Your task >>
Copy every line of the data that includes the string "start".

══════

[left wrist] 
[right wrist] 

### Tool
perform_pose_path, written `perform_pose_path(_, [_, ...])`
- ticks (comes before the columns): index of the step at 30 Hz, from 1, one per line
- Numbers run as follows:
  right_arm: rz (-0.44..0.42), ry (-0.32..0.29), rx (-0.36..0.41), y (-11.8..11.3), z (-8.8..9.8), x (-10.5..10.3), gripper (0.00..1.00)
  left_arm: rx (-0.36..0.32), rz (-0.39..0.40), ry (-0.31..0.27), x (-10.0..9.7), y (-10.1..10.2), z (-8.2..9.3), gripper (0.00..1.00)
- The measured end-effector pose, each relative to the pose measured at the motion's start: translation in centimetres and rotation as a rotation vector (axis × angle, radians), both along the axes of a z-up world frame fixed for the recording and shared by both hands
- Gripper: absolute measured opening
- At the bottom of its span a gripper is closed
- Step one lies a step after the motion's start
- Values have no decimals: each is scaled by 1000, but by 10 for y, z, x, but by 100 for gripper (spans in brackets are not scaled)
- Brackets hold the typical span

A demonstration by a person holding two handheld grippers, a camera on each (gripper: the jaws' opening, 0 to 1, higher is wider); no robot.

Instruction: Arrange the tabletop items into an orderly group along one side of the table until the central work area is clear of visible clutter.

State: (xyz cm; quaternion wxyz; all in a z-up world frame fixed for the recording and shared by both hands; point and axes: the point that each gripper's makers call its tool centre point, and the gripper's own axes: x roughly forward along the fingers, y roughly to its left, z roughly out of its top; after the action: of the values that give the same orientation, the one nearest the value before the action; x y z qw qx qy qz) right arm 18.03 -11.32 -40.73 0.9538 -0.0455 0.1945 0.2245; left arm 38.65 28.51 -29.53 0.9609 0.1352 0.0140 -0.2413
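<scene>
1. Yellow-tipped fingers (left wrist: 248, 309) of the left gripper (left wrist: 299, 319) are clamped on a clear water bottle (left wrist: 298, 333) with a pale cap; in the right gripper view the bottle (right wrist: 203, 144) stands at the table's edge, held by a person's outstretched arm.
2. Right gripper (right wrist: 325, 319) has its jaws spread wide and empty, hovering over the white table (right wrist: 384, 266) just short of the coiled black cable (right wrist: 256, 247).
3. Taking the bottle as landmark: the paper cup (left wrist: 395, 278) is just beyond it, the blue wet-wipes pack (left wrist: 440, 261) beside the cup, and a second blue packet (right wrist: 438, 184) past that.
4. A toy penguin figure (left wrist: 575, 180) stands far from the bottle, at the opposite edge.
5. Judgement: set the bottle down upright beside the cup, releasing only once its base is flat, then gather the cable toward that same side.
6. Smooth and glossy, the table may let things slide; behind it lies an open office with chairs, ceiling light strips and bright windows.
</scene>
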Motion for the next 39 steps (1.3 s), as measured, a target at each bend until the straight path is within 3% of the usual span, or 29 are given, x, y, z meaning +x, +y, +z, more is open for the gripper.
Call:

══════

Written reply >>
- The measured end-effector pose, each relative to the pose measured at the motion's start: translation in centimetres and rotation as a rotation vector (axis × angle, radians), both along the axes of a z-up world frame fixed for the recording and shared by both hands
- Step one lies a step after the motion's start

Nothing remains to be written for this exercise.